| TASK |
All of the data should be given again word for word, though the images are to be left out.

| EXERCISE DATA |
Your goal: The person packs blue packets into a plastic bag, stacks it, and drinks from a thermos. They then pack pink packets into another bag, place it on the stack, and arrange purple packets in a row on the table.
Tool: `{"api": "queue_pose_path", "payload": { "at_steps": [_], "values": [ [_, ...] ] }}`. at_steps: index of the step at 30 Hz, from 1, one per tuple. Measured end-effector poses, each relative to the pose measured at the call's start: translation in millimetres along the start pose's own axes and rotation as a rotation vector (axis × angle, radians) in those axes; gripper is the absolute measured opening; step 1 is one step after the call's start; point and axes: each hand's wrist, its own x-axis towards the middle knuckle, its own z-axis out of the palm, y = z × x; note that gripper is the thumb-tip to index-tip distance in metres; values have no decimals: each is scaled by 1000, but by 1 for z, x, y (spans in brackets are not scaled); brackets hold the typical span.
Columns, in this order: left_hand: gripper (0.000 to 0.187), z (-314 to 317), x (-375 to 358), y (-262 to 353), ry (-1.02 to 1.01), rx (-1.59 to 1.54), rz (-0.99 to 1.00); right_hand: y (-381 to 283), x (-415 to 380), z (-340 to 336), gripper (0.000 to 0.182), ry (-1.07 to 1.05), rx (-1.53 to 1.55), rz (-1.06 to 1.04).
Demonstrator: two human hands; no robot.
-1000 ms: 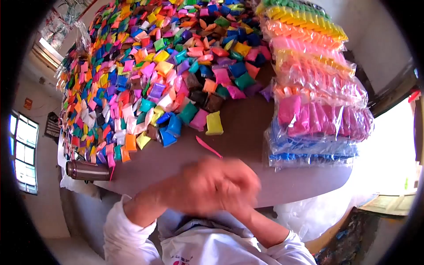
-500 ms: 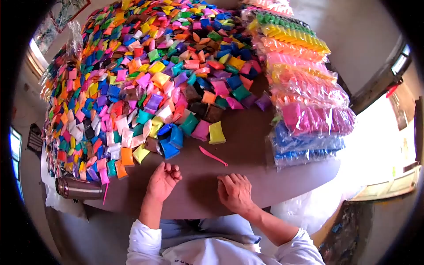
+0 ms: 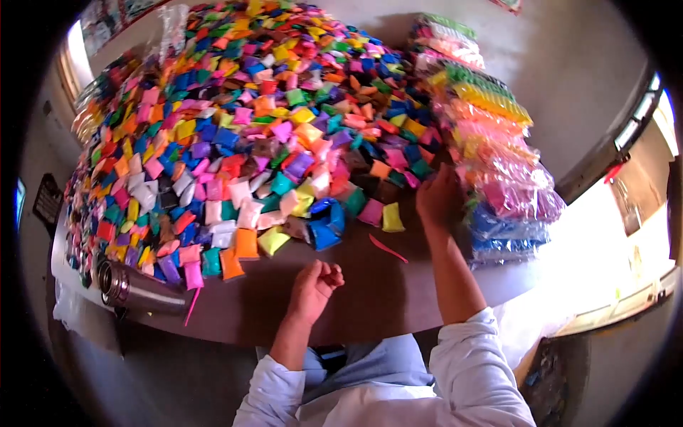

| WRITTEN ANSWER |
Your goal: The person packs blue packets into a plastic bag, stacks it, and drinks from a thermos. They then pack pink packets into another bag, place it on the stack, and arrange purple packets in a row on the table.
Tool: `{"api": "queue_pose_path", "payload": { "at_steps": [_], "values": [ [_, ...] ] }}`. at_steps: index of the step at 30 Hz, from 1, one per tuple. Measured end-effector poses, each relative to the pose measured at the call's start: translation in millimetres along the start pose's own axes and rotation as a rotation vector (axis × angle, radians) in those axes; gripper is the absolute measured opening; step 1 is one step after the call's start; point and axes: each hand's wrist, its own x-axis towards the middle knuckle, its own z-axis out of the palm, y = z × x; note that gripper is the thumb-tip to index-tip distance in metres; values have no decimals: each is scaled by 1000, but by 1 for z, x, y (spans in brackets are not scaled); brackets hold the typical span.
Columns, in this order: left_hand: gripper (0.000 to 0.187), z (-314 to 317), x (-375 to 358), y (-262 to 353), ry (-1.02 to 1.01), rx (-1.59 to 1.54), rz (-0.99 to 1.00); right_hand: y (-381 to 283), x (-415 to 380), z (-340 to 336), gripper (0.000 to 0.182), ry (-1.07 to 1.05), rx (-1.53 to 1.55), rz (-1.06 to 1.04).
Demonstrator: two human hands; no robot.
-1000 ms: 
-500 ms: 
+0 ms: 

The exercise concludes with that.